Dataset items:
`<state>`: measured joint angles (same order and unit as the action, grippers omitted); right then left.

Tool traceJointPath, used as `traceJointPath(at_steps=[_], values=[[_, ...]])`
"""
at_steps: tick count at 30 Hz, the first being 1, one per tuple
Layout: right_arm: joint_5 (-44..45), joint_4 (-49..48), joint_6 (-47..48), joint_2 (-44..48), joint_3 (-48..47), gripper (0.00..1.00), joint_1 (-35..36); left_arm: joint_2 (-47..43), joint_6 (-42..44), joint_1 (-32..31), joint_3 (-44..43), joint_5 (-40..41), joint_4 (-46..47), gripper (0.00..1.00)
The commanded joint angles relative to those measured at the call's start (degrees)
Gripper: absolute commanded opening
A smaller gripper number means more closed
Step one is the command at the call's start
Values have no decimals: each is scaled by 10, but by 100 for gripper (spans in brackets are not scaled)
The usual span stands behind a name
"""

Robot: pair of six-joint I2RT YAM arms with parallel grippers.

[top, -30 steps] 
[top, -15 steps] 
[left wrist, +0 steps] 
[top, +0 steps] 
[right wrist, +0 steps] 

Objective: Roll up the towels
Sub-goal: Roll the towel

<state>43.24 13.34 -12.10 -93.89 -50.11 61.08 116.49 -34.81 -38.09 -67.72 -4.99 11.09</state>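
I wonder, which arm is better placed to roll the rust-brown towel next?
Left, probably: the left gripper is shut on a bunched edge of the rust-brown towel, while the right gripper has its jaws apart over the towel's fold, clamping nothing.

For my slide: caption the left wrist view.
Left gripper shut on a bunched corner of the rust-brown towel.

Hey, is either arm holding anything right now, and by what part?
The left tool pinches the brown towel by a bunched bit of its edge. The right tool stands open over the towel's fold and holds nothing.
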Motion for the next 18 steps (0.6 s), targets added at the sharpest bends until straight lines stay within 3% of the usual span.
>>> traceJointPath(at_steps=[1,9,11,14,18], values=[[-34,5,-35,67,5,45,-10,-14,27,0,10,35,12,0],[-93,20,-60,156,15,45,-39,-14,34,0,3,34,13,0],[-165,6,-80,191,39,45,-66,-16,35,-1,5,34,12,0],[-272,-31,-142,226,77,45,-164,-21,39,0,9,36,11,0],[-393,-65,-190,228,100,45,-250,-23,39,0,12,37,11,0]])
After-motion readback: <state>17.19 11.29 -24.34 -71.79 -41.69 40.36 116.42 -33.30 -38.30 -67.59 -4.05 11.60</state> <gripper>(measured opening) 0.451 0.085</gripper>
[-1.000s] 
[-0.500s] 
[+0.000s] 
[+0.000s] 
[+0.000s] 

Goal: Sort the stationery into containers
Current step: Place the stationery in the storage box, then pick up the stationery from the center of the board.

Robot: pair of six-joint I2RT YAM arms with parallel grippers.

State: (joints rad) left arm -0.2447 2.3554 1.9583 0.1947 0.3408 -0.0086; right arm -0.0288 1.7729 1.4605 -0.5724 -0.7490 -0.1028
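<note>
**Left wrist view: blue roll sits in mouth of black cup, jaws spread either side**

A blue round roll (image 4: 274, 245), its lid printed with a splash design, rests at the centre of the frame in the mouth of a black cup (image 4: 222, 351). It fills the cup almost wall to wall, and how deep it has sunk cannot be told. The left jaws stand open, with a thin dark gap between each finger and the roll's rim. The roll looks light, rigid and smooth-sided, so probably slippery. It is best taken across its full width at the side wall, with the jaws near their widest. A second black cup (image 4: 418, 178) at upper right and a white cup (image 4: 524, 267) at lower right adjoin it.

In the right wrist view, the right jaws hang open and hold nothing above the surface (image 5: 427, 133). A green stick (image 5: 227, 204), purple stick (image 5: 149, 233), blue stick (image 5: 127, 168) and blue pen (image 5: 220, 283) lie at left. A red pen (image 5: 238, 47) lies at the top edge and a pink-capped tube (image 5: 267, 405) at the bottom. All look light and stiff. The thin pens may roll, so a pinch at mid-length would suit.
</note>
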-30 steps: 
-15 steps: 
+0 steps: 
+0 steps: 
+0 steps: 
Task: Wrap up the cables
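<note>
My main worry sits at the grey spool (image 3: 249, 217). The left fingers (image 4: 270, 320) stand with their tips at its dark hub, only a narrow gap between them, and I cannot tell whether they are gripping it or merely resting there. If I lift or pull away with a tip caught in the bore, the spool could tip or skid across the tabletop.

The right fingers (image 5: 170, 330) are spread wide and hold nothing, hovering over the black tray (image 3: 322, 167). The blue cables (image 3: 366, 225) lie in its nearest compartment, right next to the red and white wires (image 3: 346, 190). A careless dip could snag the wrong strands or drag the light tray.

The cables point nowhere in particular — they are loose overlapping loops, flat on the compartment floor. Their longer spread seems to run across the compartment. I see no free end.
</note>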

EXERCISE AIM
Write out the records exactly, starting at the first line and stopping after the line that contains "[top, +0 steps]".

ANSWER TO THIS PROBLEM
`<state>`: measured joint angles (same order and unit as the action, grippers omitted); right then left.

Tool traceJointPath, used as `traceJointPath(at_steps=[_], values=[[_, ...]])`
"""
at_steps: tick count at 30 Hz, the first being 1, one per tuple
Layout: right_arm: joint_5 (-44..45), joint_4 (-49..48), joint_6 (-47..48), joint_2 (-44..48), joint_3 (-48..47), gripper (0.00..1.00), joint_1 (-35..36); left_arm: joint_2 (-47..43), joint_6 (-42..44), joint_1 (-32..31), joint_3 (-44..43), joint_5 (-40..41), joint_4 (-46..47), gripper (0.00..1.00)
The commanded joint angles relative to those measured at the call's start (degrees)
Gripper: absolute commanded opening
A smaller gripper number means more closed
Step one is the command at the call's start
Values have no decimals: each is scaled by 10, but by 100 for gripper (spans in brackets are not scaled)
The usual span stands behind a name
"""

Robot: pair of six-joint I2RT YAM arms with parallel grippers.

[top, -30 steps] 
[top, -15 steps] 
[left wrist, +0 steps] 
[top, +0 steps] 

Nothing further belongs to this answer.